# Supplied material
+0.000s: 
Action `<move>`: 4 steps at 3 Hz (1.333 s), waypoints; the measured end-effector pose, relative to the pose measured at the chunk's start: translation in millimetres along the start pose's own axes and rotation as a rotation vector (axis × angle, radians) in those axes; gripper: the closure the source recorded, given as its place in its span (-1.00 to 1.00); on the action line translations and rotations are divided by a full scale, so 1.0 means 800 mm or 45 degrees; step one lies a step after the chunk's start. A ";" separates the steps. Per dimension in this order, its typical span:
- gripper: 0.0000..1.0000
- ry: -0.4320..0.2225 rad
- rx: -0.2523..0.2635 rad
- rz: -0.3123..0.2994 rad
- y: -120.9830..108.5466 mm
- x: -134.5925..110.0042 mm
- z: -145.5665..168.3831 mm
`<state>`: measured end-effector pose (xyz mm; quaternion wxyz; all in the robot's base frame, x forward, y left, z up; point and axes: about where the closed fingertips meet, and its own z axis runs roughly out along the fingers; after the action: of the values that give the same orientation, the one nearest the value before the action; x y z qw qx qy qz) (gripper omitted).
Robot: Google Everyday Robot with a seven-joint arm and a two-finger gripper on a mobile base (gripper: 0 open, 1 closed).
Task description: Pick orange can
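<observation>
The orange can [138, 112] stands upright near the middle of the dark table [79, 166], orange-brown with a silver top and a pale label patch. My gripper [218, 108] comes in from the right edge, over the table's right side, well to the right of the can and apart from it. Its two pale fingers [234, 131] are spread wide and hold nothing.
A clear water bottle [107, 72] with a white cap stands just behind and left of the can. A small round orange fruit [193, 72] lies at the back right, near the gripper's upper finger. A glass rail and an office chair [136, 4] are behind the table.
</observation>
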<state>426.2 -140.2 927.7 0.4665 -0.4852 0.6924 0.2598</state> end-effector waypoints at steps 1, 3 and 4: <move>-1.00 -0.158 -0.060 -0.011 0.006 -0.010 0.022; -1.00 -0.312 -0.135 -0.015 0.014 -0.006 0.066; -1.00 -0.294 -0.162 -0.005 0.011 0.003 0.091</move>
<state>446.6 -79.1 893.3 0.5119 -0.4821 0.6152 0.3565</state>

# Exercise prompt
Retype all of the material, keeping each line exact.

# Answer below
+0.000s: 
Action `<move>`: 4 steps at 3 Hz (1.333 s), waypoints; the measured end-effector pose, relative to the pose measured at the chunk's start: translation in millimetres along the start pose's own axes and rotation as a rotation vector (axis × angle, radians) in those axes; gripper: the closure the source recorded, given as its place in its span (-1.00 to 1.00); on the action line translations and rotations are divided by a full scale, so 1.0 means 800 mm or 45 degrees; step one lies a step after the chunk's start. A ";" separates the steps. Per dimension in this order, its typical span:
- gripper: 0.0000..1.0000
- ry: -0.4320..0.2225 rad
- rx: -0.2523..0.2635 rad
- rz: -0.3123..0.2994 rad
- y: -120.9830..108.5466 mm
- x: -134.5925..110.0042 mm
- z: -145.5665..168.3831 mm
`<state>`: measured end-effector pose (xyz mm; quaternion wxyz; all in the robot's base frame, x forward, y left, z up; point and axes: about where the closed fingertips meet, and its own z axis runs roughly out along the fingers; after the action: of the values that give the same orientation, the one nearest the value before the action; x y z qw qx qy qz) (gripper omitted).
Robot: Google Everyday Robot with a seven-joint arm and a two-finger gripper on a mobile base (gripper: 0 open, 1 closed).
Task description: Pick orange can
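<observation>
The orange can [138, 112] stands upright near the middle of the dark table [79, 166], orange-brown with a silver top and a pale label patch. My gripper [218, 108] comes in from the right edge, over the table's right side, well to the right of the can and apart from it. Its two pale fingers [234, 131] are spread wide and hold nothing.
A clear water bottle [107, 72] with a white cap stands just behind and left of the can. A small round orange fruit [193, 72] lies at the back right, near the gripper's upper finger. A glass rail and an office chair [136, 4] are behind the table.
</observation>
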<state>426.2 -140.2 927.7 0.4665 -0.4852 0.6924 0.2598</state> end-effector waypoints at steps 1, 3 and 4: <move>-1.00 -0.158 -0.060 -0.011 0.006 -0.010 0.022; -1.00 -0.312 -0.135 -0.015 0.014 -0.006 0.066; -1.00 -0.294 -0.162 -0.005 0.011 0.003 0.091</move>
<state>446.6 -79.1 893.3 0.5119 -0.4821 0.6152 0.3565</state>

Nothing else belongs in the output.